Modeling Protein Misfolding in Neurological Diseases
Computational modeling of protein misfolding mechanisms in neurodegeneration and the application to discovery & development of disease-modifying therapeutics.
What role do misfolded proteins play in neurological diseases?
Introduction to the Dynamics of Misfolded Proteins
Proteins are large molecules composed of amino acids and, their correct folding configuration provides long-term stability to biological environments. In contrast, a failure of proper folding is commonly associated with a variety of pathological conditions (Dobson, 2003; Nassar, 2021). Hence, proteins that fail to configure properly are called misfolded proteins (MP) and are thought to be the initial process that triggers multiple disorders, such as Alzheimer’s disease (AD), Parkinson’s disease (PD), Amyotrophic Lateral Sclerosis (ALS), Creutzfeldt-Jakob disease (CJD), and several other human neurodegenerative disorders (Scheckel, 2018; Mehra, 2019; Lövestam, 2023; Michaels, 2023).
Alzheimer’s Disease is characterized by different microscopic patterns of Aß and tau misfolded proteins that yields characteristic anatomical progression patterns of Aß and tau aggregates in the cortex.
There is a series of intrinsic mechanisms surrounding the misfolding protein process that need to be fully characterized in order to gain a full understanding of their toxicity effect in cells (Eisele, 2016; Lewis, 2016).

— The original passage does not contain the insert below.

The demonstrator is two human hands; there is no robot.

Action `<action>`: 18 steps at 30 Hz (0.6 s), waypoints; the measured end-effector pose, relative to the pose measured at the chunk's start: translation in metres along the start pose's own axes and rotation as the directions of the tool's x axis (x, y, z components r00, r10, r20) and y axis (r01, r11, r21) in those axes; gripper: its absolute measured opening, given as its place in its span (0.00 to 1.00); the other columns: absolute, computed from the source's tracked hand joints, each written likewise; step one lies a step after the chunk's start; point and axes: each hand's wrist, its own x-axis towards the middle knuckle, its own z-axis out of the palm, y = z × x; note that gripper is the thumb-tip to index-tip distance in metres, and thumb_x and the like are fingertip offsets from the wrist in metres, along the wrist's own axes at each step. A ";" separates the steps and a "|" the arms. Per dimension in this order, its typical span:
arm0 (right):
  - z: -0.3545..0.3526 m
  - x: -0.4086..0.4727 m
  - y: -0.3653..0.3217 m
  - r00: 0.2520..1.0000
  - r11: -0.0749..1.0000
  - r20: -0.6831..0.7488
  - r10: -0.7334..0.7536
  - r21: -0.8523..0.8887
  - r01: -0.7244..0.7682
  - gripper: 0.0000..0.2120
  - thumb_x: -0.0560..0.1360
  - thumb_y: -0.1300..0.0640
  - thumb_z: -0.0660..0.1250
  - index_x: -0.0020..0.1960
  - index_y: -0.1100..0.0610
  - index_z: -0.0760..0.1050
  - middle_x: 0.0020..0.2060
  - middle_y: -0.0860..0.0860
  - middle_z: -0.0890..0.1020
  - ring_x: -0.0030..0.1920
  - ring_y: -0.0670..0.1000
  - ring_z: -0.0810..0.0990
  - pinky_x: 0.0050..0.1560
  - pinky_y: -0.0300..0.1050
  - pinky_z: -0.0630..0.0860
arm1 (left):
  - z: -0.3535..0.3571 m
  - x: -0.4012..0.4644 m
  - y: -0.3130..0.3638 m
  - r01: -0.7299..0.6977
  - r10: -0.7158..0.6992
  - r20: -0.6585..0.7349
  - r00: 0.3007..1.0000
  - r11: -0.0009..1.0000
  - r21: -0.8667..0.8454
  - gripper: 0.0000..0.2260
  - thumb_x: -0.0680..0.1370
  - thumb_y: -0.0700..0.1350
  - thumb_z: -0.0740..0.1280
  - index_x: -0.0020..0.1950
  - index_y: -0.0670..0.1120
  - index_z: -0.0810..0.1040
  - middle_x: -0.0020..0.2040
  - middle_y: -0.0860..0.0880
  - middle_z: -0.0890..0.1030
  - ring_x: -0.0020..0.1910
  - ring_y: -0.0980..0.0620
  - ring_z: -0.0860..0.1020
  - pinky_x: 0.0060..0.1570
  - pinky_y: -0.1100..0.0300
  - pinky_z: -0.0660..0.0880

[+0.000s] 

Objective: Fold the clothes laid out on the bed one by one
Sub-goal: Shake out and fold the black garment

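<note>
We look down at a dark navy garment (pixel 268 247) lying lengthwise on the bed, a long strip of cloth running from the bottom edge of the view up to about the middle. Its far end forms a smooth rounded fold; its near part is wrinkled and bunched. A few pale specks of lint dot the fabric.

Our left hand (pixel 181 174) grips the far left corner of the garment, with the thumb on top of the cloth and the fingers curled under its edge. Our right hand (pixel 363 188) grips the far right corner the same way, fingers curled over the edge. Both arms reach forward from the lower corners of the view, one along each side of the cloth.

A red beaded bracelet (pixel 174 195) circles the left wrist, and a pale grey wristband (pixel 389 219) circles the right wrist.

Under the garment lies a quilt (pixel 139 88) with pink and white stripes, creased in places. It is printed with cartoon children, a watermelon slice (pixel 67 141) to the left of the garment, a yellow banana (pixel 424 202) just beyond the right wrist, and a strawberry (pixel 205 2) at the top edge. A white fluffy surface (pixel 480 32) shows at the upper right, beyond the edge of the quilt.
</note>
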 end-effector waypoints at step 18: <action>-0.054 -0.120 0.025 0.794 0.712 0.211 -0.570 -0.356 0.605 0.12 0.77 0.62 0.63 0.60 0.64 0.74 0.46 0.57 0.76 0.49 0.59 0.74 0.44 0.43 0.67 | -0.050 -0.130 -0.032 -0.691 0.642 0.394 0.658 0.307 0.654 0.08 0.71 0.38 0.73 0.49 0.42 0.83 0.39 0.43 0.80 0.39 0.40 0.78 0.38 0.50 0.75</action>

Such mechanisms include MP seeding, aggregation, propagation and/or spreading. Thus, the specific signatures in the time course of these MP-related mechanisms are usually referred as the MP dynamics. The main obstacle towards the identification of conformational disease-specific triggering events is the ability to extrapolate the impact of the MP dynamics at the molecular level to more macroscopic scales.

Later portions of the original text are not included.